#### TRY IT
Every line below that holds the string "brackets" should be copied.

#### SUPPLIED DATA
++++

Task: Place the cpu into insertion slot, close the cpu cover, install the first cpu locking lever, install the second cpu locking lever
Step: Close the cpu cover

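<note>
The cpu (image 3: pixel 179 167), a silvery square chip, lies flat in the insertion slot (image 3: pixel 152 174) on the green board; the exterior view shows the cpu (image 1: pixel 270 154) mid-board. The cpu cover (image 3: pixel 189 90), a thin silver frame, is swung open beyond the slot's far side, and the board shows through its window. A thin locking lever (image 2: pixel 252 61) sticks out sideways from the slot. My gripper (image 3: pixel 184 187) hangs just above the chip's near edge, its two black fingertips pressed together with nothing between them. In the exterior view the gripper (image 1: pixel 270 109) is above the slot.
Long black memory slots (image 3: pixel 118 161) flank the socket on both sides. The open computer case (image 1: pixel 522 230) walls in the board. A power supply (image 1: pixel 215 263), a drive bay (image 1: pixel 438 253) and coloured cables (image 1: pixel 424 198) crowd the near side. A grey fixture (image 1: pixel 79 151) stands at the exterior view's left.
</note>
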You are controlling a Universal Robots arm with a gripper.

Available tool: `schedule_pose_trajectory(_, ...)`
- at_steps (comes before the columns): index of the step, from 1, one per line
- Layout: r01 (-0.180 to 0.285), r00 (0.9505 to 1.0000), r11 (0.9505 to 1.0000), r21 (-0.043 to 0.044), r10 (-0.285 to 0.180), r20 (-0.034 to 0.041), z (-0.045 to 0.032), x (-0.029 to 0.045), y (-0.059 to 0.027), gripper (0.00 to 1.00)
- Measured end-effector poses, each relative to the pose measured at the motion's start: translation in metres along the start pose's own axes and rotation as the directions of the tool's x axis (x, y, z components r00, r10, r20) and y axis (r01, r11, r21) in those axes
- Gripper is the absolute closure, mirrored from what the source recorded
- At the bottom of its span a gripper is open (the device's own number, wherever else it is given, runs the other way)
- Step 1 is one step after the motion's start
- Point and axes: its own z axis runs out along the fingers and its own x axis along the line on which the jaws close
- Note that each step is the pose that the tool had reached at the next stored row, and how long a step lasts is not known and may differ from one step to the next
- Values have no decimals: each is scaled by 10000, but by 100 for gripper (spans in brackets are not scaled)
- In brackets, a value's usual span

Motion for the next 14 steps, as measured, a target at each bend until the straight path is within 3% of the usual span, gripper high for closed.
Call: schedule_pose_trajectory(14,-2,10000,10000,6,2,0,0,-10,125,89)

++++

#### ANSWER FOR THIS EXERCISE
- Values have no decimals: each is scaled by 10000, but by 100 for gripper (spans in brackets are not scaled)
- In brackets, a value's usual span

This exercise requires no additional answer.